Dans L’Assommoir, Zola suit une méthode très similaire, sur un plan littéraire. Il part de l’hypothèse selon laquelle l’hérédité et le milieu social jouent un rôle déterminant dans l’évolution et le parcours d’un être humain.

Il vérifie ensuite cette hypothèse via l’histoire de Gervaise, qui tente d’échapper à l’héritage biologique légué par ses parents, tous deux alcooliques et d’origine ouvrière. Malheureusement, Gervaise finit elle aussi par sombrer dans l’alcoolisme.

  • L’hypothèse émise par Zola est confirmée à travers le récit que déploie son roman.

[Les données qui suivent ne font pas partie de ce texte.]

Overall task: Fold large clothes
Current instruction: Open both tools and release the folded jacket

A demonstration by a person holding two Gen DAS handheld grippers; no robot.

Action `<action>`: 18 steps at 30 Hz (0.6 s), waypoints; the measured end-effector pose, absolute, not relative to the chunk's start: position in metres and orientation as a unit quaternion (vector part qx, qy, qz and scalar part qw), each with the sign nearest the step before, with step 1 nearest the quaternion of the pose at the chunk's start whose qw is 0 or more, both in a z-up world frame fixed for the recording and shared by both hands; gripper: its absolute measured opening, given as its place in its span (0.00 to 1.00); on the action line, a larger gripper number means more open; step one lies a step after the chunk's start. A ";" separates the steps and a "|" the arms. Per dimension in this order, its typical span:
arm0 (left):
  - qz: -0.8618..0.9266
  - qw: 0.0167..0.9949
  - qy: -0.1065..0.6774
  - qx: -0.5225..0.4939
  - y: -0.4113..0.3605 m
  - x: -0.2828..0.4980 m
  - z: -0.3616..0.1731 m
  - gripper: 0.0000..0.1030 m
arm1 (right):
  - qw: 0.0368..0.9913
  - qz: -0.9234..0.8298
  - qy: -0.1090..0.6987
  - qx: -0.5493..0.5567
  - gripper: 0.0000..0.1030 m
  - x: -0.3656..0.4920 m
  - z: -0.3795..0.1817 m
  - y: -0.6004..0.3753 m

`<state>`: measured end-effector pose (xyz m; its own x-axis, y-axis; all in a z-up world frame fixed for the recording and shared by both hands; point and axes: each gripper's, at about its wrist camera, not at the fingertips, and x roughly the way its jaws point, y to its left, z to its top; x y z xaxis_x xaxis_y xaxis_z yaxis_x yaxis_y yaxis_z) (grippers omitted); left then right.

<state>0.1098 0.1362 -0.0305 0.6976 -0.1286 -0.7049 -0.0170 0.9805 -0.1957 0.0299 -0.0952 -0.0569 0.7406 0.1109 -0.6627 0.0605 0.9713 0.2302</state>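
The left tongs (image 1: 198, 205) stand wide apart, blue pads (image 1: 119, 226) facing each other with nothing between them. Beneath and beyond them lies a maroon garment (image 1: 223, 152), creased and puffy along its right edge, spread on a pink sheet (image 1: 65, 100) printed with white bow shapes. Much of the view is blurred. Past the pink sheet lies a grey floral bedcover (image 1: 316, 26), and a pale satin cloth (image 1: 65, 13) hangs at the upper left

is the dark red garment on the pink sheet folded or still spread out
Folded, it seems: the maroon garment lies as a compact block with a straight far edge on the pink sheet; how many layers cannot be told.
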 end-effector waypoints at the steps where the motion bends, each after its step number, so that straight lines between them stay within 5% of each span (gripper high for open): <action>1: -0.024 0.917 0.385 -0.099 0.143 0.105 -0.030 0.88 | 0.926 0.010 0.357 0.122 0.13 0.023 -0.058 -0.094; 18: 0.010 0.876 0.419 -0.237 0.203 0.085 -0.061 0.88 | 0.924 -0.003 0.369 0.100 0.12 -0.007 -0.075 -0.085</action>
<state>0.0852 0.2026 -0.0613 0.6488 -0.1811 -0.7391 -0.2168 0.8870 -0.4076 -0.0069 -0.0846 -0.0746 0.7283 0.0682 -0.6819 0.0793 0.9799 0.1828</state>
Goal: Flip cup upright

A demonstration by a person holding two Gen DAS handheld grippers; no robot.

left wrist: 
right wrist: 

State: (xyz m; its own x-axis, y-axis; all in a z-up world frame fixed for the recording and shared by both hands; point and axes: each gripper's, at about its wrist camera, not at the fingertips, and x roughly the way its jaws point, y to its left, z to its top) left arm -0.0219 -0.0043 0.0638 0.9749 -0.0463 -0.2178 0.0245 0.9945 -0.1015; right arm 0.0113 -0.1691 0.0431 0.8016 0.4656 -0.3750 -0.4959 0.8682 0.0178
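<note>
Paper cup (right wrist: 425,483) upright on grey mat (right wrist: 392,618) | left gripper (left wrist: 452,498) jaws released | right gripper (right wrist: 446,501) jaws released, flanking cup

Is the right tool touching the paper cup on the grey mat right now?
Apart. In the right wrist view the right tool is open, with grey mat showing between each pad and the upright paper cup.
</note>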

Le naturalisme transforme donc le genre romanesque en une sorte d’outil scientifique, qui permet d’étudier la société, les classes et les individus qui la constituent, au même titre que la biologie étudie la nature et les différents organismes qui y évoluent.

Conclusion :

Le XIXe siècle est celui du triomphe de la science et de la technique. En énonçant les principes du naturalisme, Zola radicalise la volonté d’observation neutre des réalistes, en lui appliquant les découvertes et les avancées de la méthode scientifique.

Même si Zola est critiqué par d’autres romanciers qui refusent de plier leurs œuvres aux nouvelles exigences induites par les progrès de la science, il demeure dans l’esprit de beaucoup, et aujourd’hui encore, l’un des grands auteurs de la fin du XIXe siècle. Zola est celui qui a donné à l’art romanesque une nouvelle direction, suivie par nombre de ses successeurs.